**About this exercise**
Scan the entries below for the word "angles". Copy each line that has it.

____

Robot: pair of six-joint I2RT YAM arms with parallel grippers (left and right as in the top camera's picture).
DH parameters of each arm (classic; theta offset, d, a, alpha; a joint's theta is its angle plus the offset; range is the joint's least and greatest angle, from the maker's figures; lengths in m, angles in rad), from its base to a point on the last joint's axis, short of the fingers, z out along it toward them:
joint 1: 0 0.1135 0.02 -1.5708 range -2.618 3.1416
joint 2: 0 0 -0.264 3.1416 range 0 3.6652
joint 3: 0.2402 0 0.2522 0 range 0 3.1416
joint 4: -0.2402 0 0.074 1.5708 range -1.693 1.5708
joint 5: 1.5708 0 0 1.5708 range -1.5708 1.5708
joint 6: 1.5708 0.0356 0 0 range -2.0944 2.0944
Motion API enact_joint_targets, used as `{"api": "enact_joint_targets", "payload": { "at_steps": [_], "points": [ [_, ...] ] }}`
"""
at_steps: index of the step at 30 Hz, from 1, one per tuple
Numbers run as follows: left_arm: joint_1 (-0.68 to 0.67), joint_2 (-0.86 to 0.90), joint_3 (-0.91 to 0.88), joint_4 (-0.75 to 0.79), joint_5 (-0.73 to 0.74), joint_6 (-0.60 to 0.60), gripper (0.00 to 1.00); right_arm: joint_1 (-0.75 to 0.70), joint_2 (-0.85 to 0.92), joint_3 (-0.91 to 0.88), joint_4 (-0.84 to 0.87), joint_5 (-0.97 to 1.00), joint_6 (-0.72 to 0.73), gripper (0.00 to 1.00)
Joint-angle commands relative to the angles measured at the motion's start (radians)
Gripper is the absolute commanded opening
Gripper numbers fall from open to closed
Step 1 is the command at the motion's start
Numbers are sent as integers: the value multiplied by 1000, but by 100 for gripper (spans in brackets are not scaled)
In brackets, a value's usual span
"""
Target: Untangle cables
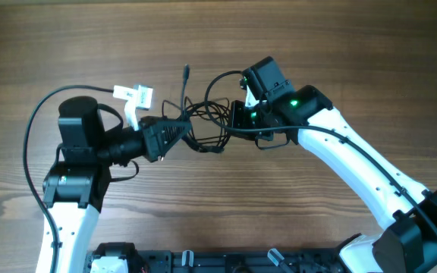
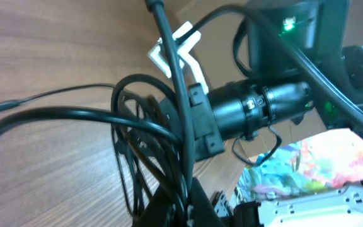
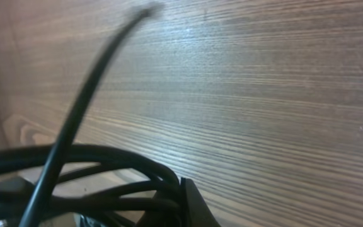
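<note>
The cables (image 1: 207, 121) are a tangle of thin black cords lying on the wood table between my two grippers. One loose end (image 1: 185, 73) points away towards the far side. My left gripper (image 1: 179, 133) reaches in from the left and is shut on the bundle; in the left wrist view the cords (image 2: 150, 126) loop up out of its jaws (image 2: 183, 205). My right gripper (image 1: 237, 117) comes in from the right and is shut on the tangle's other side. In the right wrist view several cords (image 3: 106, 180) press against one finger (image 3: 194, 205); the other finger is hidden.
The left arm's white camera unit (image 1: 135, 97) with its thick black cable (image 1: 33, 121) sits behind the left gripper. The right arm's black wrist (image 2: 257, 107) fills the left wrist view. The arm bases (image 1: 203, 262) stand at the table's front edge.
</note>
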Motion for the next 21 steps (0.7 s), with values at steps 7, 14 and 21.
{"api": "enact_joint_targets", "payload": {
  "at_steps": [7, 14, 21],
  "points": [
    [27, 129, 40, -175, 160, 352, 4, -51, -90, -38, 30, -85, -263, 4],
    [27, 207, 40, -178, 502, 565, 4, -103, -134, -38, 23, -105, -311, 4],
    [27, 208, 40, -175, 132, 422, 18, -219, -134, -38, -26, -39, -135, 4]
  ]
}}
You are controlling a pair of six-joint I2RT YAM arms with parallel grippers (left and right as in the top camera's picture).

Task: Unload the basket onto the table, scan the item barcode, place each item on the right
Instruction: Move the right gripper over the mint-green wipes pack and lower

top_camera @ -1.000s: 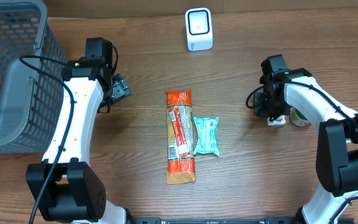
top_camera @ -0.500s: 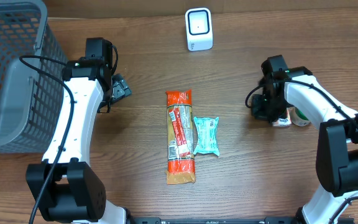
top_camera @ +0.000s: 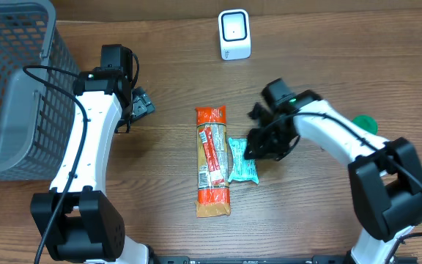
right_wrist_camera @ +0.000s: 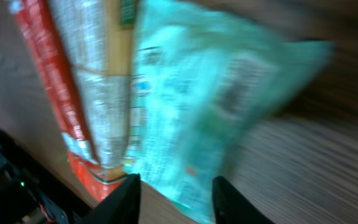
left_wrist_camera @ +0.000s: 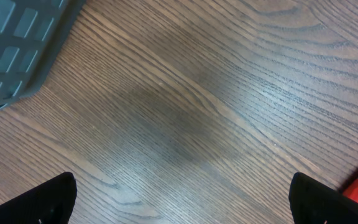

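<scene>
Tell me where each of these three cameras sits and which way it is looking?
Overhead: fixed above the table, looking straight down on basket, scanner, orange packet, teal packet; both arms show.
Left wrist: on the left arm, facing down at bare wood by the basket's corner; the left tool's two dark fingertips show, wide apart.
Right wrist: on the right arm, facing down close over both packets, blurred; the right tool's fingertips show.
Shared: overhead and right wrist both show the two packets.

Open tabletop (top_camera: pixel 291 66) is stretching between the scanner (top_camera: pixel 234 34) and the red packet (top_camera: pixel 212 161), the grey mesh basket (top_camera: pixel 6 88) walling off the left.
</scene>
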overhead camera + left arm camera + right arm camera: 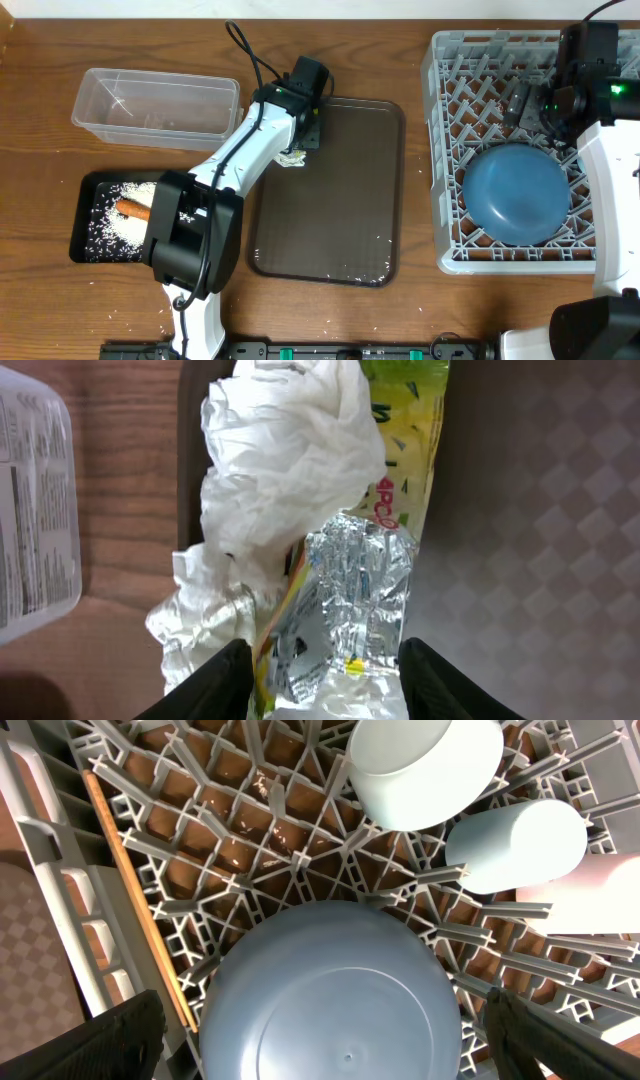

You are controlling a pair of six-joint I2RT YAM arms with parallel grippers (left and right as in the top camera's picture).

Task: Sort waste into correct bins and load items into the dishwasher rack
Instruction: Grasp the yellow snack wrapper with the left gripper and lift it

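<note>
Left gripper [325, 675] clamped on paper-and-wrapper wad [290, 480], 1 finger [225, 685] against each side of foil end. Wad sat on left edge of brown serving tray [340, 210], partly over table [40, 320]. Clear box [155, 105] stood near, to wad's left. Black tray [82, 215], further off, held rice [115, 228] and carrot [133, 209]. Right gripper [345, 1055] spread wide, gripping nothing, above blue plate [330, 980] in rack [445, 150]. Bowl [425, 770], pale cup [515, 845] and 1 chopstick [135, 890] also lay in rack.

Serving tray [330, 200]: dark brown, rectangular, rounded corners, raised rim, fine chequered surface (pattern plainest in the left wrist view), lying flat mid-table. Table [40, 300]: brown wood-grain top.
</note>
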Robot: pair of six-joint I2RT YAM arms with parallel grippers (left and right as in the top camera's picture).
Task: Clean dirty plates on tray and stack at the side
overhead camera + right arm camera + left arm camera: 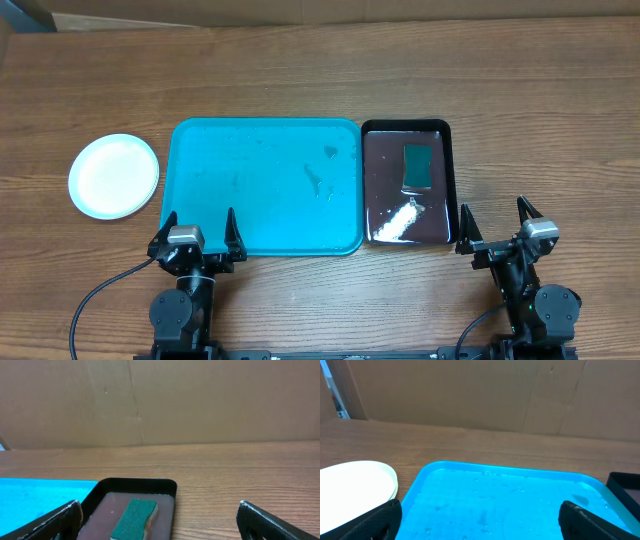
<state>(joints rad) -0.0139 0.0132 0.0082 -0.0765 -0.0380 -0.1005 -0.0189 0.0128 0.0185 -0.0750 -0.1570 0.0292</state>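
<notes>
Plates [113, 176] sit stacked on the wooden surface [320, 70], left of the tray and just apart from its left rim; white plate on top, with the edge of another showing beneath along the right side. In the left wrist view the stack [355, 482] lies near the tray's far-left corner. Tray [265, 185], turquoise, lies flat mid-surface with its long side toward the arms; water droplets and a few small dark marks on its right half. Hard against its right rim, a smaller dark glossy tray [385, 190] holding a green sponge [417, 166] in its far half and a white foamy patch [397, 222] near its front-left corner. Left hand [200, 216] is at the turquoise tray's near-left edge, fingers spread wide, gripping nothing. Right hand [493, 208] is just right of the dark tray's near corner, fingers likewise fully spread, gripping nothing. Brown cardboard wall [470, 395] stands behind the surface. Black cable [100, 290] loops off the left arm's base.
</notes>
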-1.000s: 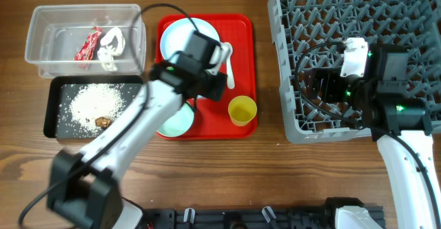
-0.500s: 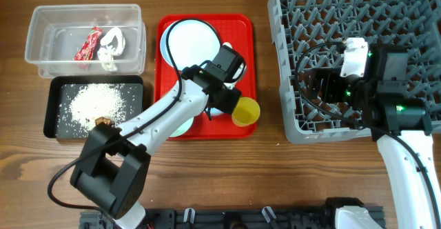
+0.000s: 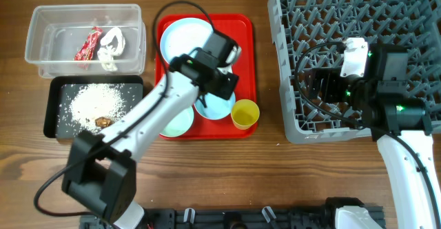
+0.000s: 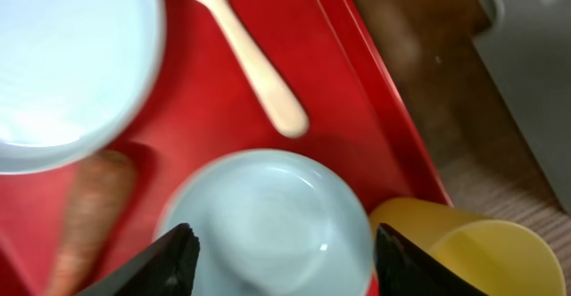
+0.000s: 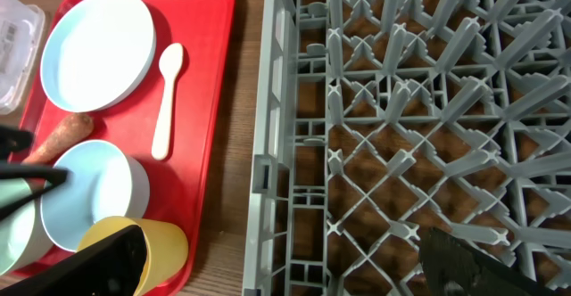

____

**Exercise result**
DH parameters of each arm (classic; theta offset, d, a, alpha; a joint's theta is its angle plus the offset; range is the joint's least and greatest angle, from the maker's figures; lengths in m, angles in rad), from its base to a point on the last joint's axis, short of the fingers, z out along it toward them:
Joint-angle commands relative to the angles measured at the motion's start (radians)

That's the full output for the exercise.